▶ _WORK ITEM_:
Across the records, count every line that includes "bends" and give the number by itself.

Data items:
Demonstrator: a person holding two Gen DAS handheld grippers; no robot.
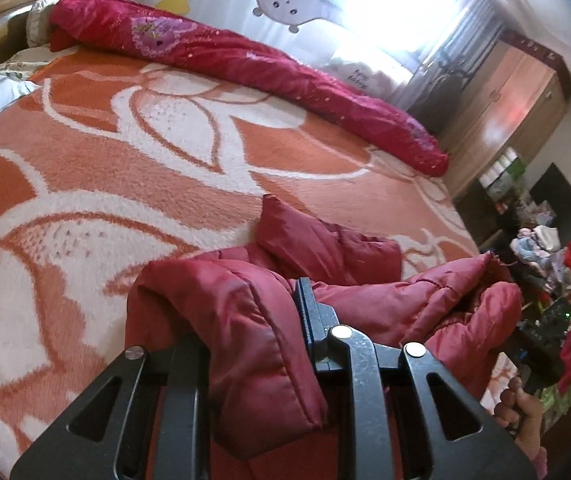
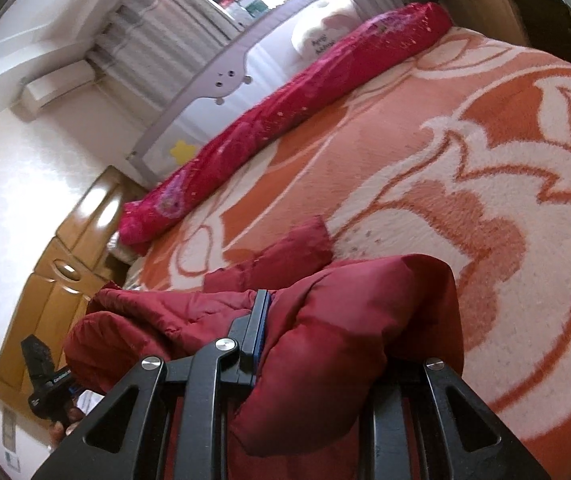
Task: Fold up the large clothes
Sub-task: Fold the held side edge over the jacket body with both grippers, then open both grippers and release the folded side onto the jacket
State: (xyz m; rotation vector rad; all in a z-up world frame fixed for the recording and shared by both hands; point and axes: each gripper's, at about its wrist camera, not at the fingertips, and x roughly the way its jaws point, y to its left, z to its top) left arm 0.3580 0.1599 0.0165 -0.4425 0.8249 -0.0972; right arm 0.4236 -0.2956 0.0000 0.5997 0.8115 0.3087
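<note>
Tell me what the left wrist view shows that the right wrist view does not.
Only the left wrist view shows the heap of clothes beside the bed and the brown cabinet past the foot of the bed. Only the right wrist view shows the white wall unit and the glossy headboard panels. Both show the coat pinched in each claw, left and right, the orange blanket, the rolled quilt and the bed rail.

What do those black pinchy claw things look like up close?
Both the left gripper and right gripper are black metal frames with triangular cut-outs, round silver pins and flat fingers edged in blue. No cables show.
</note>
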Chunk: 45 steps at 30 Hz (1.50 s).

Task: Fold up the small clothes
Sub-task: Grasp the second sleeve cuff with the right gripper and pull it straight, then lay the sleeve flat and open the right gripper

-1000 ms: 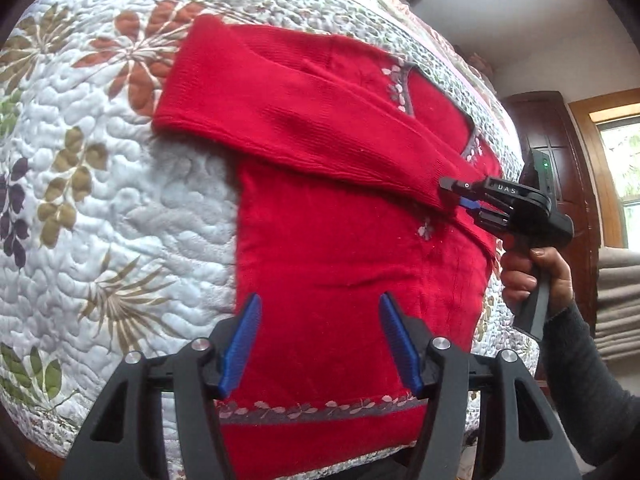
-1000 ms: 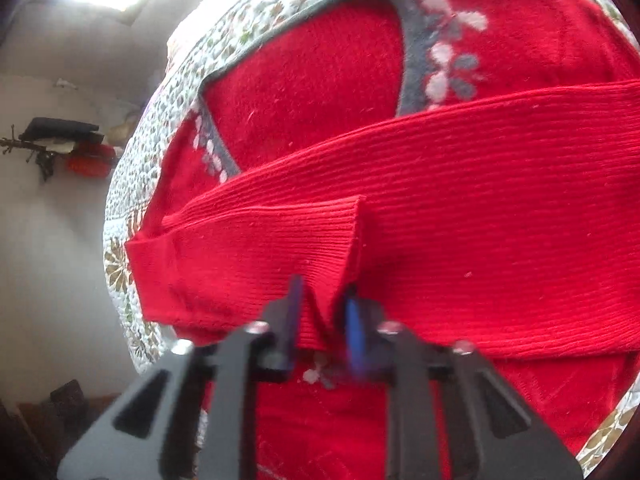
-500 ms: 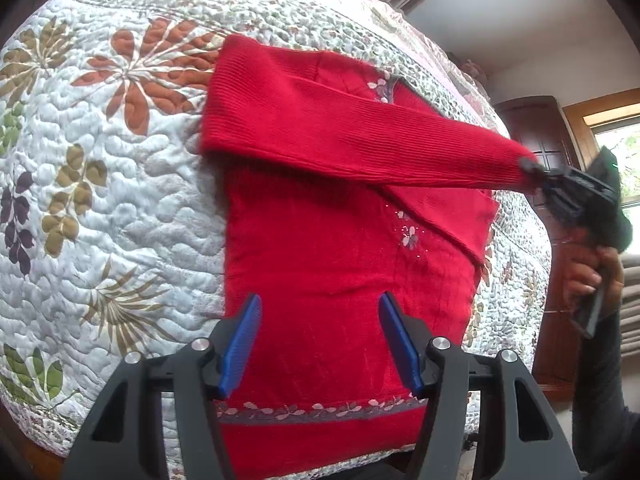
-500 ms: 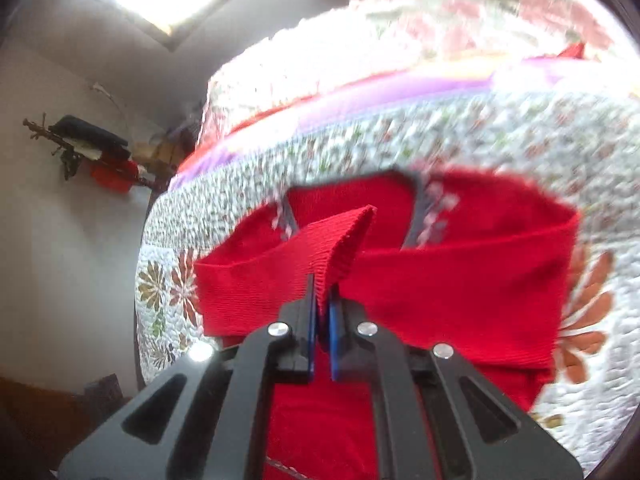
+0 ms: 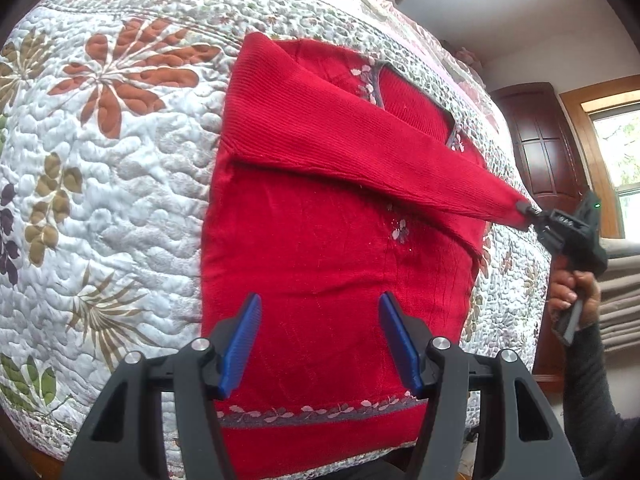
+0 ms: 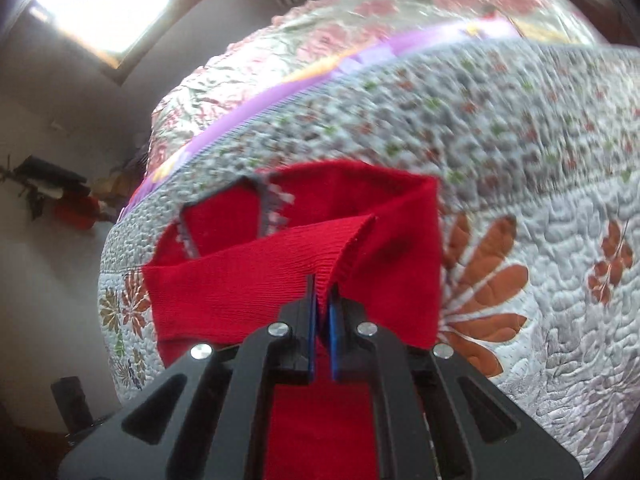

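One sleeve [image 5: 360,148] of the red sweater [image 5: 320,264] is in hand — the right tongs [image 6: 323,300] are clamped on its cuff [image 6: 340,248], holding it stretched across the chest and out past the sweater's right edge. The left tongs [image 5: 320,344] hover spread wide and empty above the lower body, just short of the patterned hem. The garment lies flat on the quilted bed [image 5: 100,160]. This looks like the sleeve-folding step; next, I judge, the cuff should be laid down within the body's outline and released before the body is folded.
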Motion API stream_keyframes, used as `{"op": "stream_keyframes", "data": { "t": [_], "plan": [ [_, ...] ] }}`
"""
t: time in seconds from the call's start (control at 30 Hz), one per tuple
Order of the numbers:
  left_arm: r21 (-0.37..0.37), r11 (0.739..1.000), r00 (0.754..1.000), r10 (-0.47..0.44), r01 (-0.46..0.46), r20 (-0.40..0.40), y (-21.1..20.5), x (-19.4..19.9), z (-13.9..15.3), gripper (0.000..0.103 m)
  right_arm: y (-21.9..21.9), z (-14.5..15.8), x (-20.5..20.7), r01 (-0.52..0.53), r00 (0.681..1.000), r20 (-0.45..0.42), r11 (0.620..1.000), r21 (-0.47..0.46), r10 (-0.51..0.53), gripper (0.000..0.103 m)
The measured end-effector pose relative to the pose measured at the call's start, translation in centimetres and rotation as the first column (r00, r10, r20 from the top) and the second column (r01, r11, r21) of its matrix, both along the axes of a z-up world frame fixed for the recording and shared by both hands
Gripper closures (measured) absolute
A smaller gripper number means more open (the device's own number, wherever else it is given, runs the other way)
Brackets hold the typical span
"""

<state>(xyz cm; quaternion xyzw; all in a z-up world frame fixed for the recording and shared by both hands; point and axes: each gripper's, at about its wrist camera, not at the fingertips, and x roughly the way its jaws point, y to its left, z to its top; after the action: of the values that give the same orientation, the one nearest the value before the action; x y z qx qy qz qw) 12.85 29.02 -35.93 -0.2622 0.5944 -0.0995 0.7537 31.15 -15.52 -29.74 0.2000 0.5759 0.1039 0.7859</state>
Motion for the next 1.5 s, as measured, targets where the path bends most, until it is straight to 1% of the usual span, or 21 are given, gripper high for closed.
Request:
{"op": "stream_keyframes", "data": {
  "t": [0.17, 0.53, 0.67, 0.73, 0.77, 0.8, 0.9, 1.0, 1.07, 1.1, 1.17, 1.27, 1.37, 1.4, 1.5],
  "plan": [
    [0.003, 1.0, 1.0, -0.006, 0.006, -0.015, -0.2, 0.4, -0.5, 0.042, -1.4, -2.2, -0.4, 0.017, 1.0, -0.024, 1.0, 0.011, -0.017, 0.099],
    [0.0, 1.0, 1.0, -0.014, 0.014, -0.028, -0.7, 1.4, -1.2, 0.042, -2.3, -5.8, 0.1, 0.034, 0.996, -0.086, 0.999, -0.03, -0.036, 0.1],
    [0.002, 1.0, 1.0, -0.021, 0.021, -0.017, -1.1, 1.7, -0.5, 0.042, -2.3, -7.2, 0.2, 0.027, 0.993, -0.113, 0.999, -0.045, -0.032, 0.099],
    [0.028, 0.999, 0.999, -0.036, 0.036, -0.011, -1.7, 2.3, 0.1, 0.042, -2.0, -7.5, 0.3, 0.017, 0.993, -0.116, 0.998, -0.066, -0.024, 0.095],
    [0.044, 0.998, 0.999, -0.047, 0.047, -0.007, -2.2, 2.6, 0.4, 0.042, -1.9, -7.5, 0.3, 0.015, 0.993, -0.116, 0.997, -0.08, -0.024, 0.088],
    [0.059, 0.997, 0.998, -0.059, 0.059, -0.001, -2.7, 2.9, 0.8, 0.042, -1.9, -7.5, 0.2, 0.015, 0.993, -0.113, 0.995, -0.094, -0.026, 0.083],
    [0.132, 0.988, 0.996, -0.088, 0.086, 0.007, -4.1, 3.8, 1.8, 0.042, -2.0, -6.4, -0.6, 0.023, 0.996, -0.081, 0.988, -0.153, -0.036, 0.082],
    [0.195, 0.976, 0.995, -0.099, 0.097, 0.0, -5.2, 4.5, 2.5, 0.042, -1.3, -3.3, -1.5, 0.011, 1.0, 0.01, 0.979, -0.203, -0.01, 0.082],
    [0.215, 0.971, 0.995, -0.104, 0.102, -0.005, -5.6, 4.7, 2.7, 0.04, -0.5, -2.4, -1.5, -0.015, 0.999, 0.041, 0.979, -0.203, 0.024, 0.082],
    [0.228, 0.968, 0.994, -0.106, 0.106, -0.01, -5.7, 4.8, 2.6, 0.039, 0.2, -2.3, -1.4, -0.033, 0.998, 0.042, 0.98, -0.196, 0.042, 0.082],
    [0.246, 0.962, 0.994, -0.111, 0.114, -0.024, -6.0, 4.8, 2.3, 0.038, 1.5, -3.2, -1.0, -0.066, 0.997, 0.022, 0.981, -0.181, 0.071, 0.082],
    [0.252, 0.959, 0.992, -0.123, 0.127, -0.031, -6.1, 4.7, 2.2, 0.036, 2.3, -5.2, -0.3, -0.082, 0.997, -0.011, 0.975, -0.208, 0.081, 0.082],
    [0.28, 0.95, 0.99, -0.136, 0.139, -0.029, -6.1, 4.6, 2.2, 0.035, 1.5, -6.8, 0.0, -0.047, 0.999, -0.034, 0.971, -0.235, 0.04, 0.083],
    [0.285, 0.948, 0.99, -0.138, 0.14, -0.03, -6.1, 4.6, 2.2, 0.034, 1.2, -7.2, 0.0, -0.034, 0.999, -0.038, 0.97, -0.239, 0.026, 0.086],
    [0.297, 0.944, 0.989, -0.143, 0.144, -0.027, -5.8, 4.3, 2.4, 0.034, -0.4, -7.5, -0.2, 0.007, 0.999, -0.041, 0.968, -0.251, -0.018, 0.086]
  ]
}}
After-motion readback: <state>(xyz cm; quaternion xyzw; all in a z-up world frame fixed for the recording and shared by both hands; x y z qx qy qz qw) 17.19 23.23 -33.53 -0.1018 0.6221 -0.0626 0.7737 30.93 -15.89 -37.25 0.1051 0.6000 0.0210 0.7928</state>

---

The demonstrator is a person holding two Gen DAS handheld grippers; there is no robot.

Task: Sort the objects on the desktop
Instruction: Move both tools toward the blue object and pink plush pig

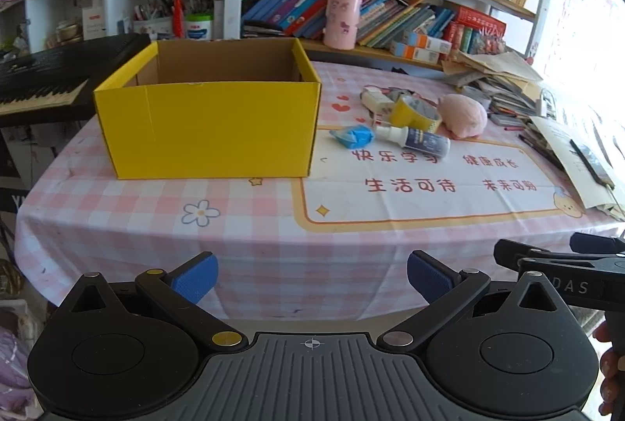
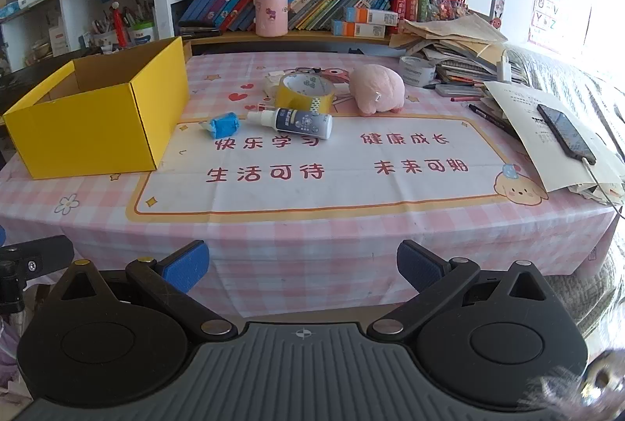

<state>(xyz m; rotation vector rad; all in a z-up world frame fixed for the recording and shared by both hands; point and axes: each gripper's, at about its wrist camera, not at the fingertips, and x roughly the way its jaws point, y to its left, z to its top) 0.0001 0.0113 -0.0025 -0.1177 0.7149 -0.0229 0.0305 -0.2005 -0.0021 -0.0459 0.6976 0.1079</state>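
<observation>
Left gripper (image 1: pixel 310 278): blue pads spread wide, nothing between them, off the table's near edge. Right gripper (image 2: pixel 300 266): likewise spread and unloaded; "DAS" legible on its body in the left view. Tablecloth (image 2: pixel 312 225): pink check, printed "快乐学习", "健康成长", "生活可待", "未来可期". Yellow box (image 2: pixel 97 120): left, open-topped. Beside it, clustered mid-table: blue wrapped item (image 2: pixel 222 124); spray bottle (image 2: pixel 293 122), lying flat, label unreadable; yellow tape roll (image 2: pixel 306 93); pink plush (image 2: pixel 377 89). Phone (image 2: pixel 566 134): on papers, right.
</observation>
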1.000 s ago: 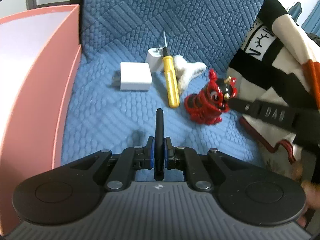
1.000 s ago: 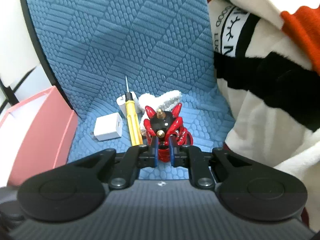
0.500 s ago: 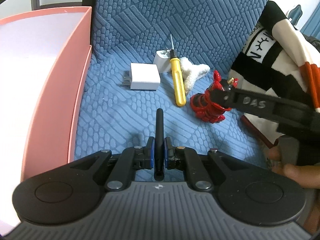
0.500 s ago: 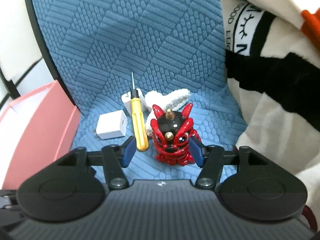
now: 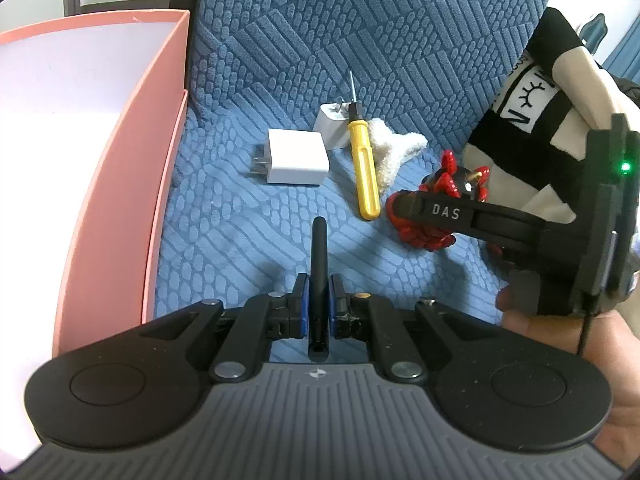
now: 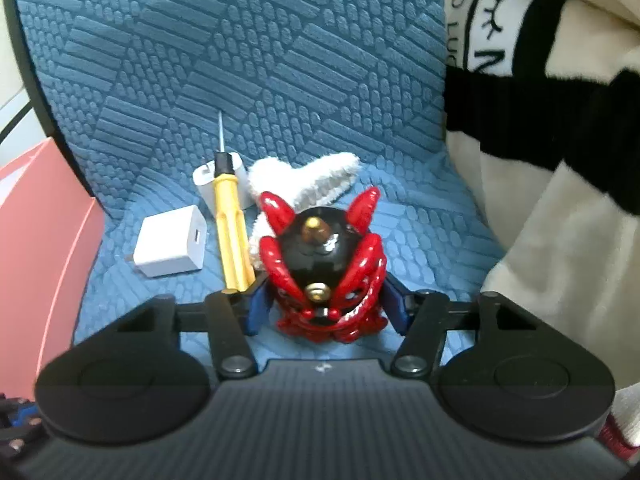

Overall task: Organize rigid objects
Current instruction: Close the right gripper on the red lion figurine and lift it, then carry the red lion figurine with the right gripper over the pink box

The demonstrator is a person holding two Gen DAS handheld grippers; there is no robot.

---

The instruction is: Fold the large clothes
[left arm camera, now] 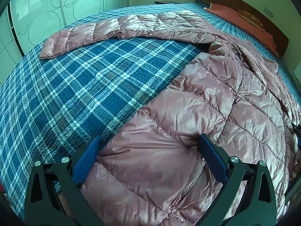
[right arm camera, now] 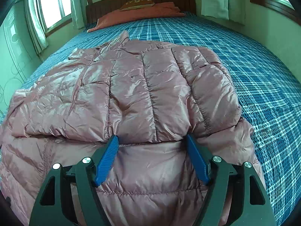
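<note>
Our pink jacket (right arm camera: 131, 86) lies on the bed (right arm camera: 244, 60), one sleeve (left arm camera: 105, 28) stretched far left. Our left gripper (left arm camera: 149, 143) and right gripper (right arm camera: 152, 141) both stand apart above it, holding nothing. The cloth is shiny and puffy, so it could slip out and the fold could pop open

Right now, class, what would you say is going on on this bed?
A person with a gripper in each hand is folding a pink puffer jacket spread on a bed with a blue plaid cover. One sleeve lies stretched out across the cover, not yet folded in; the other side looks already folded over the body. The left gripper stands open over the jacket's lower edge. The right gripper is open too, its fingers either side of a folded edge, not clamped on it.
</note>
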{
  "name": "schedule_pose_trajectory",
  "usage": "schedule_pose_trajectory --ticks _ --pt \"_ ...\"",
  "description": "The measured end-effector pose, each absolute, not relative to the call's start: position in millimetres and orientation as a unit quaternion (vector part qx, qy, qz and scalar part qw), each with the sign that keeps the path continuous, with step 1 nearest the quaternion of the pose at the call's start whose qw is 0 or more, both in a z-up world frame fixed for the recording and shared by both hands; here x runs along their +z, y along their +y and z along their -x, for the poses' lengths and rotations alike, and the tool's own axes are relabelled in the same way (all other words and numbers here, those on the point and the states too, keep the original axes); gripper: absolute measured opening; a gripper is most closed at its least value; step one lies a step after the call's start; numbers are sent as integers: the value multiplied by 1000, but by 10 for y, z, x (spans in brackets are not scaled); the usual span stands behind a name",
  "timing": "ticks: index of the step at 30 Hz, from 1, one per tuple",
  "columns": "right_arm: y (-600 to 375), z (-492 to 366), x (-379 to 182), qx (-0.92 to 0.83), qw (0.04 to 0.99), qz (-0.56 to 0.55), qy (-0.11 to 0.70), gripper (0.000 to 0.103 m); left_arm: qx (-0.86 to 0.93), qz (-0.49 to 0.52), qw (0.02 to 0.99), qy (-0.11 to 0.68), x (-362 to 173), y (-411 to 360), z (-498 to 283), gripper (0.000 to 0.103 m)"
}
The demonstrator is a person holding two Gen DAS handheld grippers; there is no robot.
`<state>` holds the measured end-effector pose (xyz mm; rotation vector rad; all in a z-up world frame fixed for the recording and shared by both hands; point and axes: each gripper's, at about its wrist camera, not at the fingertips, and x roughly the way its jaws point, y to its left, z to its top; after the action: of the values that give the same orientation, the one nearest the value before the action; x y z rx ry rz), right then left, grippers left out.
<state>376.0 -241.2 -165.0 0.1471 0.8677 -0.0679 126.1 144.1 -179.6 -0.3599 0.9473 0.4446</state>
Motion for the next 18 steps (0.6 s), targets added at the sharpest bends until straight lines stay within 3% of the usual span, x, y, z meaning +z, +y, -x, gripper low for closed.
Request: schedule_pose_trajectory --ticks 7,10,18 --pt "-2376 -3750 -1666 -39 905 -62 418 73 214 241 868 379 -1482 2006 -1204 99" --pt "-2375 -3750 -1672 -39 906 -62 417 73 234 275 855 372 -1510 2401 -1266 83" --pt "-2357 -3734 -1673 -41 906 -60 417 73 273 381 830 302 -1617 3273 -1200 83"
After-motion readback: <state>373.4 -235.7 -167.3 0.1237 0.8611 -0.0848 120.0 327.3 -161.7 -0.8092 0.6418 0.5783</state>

▶ _TASK OUTPUT_:
2